Contrary to the statements of the former president of Spain, José Luis Rodríguez Zapatero, who alleges that the current Venezuelan exodus is the fault of the sanctions issued by the United States, exiles affirm that the fault for the current exodus lies with Havana, not the United States.
“In Cuba, Venezuela, and Nicaragua there are three different governments and they are the same regime: a Communist regime controlled by Castro’s intelligence services, which is using these countries to keep the Communist oligarchy in power,” said Orlando Gutiérrez Boronat of the Cuban Democratic Directorate.
“That is why the Cubans, Venezuelans, and Nicaraguans who are in struggle, who are in open resistance, against Sandinismo, have the support of the Cuban people, of the Assembly of the Cuban Resistance, in these key moments to free Cuba, Nicaragua, and Venezuela,” he says.
For his part, Juan José López-Díaz, an exiled Cuban lawyer and activist, argues that “the common enemy is Communism, this socialism of the 21st century, which has plundered Venezuela, which is destroying Nicaragua, and which has destroyed Cuba.”
“I feel very honored that the people who maintain an uncompromising position against this Latin American Communism that is damaging the freedom and prosperity of our peoples, come together to fight against it,” he concludes.
However, Zapatero, who presided over the motherland (from which Cuba was the last Latin American colony to become independent), today argues that the United States is to blame for the current Venezuelan exodus. It should be noted that Zapatero was an observer of the widely criticized Venezuelan elections and did not notice any irregularities, even though key sectors of the opposition could not participate.
It is curious that the defenders of socialism blame the misery in Cuba on the United States, because of the embargo (which, of course, is not a blockade). Today they apply the same reasoning to Venezuela. Confessing that the solution is to turn to free markets, the irony is lost on them entirely.

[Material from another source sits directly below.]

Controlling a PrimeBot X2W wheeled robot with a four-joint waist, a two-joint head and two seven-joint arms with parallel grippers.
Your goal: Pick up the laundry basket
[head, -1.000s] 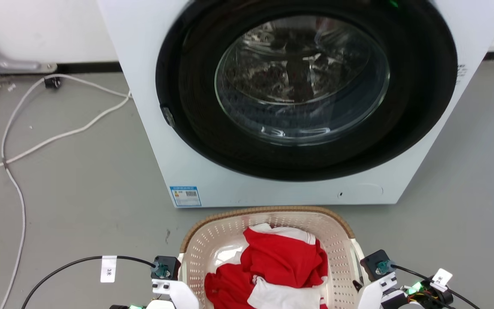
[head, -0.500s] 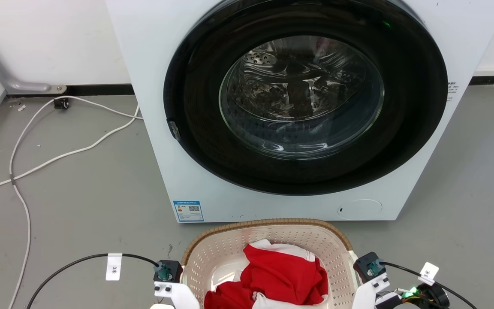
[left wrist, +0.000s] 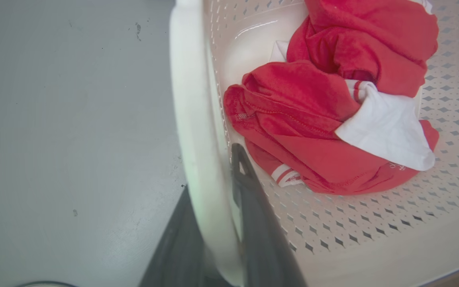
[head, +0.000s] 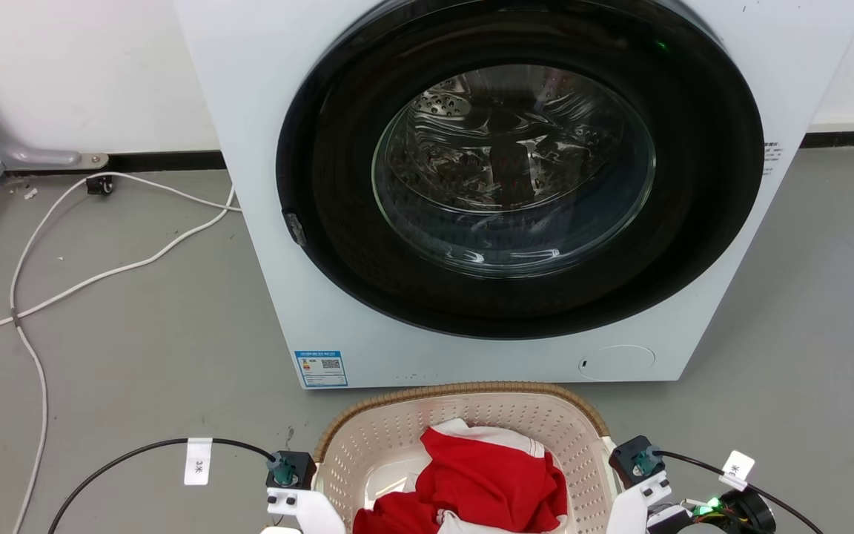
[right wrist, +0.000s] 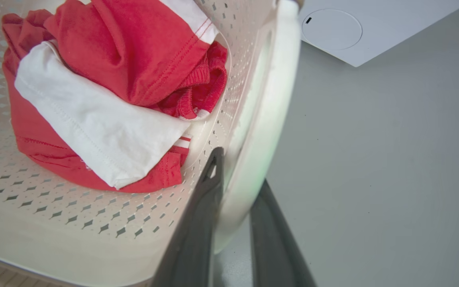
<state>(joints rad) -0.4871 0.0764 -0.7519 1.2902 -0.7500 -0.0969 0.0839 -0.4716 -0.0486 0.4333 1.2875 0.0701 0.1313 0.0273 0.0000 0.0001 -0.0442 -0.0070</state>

“As always happens with the economic sanctions that produce a financial blockade, who ultimately pays the price is not the government, but the citizens, the people. This should lead to some reflection and consideration,” Zapatero said during a forum in Sao Paulo.
It was precisely in that city where, together with the union leader who later became president and is now imprisoned for corruption, Lula Da Silva, Fidel Castro set up the Sao Paulo Forum that reorganized internationalist socialism after the fall of the Berlin Wall and served to rally the socialist bloc in Latin America, giving voice to their Marxist ambitions.
Brazil’s role was key, its geographic location (bordering all South American countries except Ecuador) was useful for logistics, and Venezuela’s role would be to provide resources, thanks to oil.
Since Chavez’s triumph in Venezuela, he gave Cuba more money than the Soviet Union in almost 30 years. That is, Cuba went from feeding off of one socialist state, to plundering another.
From January to May of 2018, 11.74 million barrels (about 49,000 per day) of oil have been delivered by the state-run oil company of Venezuela (PDVSA) to Cuba. Since June it has sent the regime 4.19 million barrels more.
Although the company is in such a crisis that it sells its oil to the United States and buys gasoline with the proceeds, there are still more than happy to give oil away to Cuba. And at the same time, it shows that the blockade alleged by Zapatero and the defenders of socialism still allows for business between the two countries and does not prevent Venezuela from collaborating with its allies who are, in turn, historical enemies of the United States.
Recently, exiles from Cuba, Venezuela, and Nicaragua met to repudiate the same regime and system that oppresses their respective countries: the Castros and socialism.
On September 15, in Little Havana, the exiles paid tribute to Nestor Izquierdo, who fought in a Cuban anti-communist brigade, and later died in Nicaragua fighting against the Sandinista dictatorship, a satellite state of Cuban Communists.
That same date marks the independence of Nicaragua and the birth of the Consejo Nueva Nicaragua, a coalition of opposition groups, whose objective is “to strengthen the struggle for the liberation of Nicaragua from the Ortega-Murillo dictatorship and the Sandinista National Liberation Front,” whose paramilitary forces have killed 448 Nicaraguans (according to human rights organizations, while according to the Ortega government the figure is less than half) for demonstrating against the regime in the streets.
“We are not going to stop until we reach victory. And the victory is nothing other than the freedom of Nicaragua,” assured the Nicaraguan activist Muñeca Fuentes.
“Long live Cuba! Long live America without Communism!” everyone shouted in unison.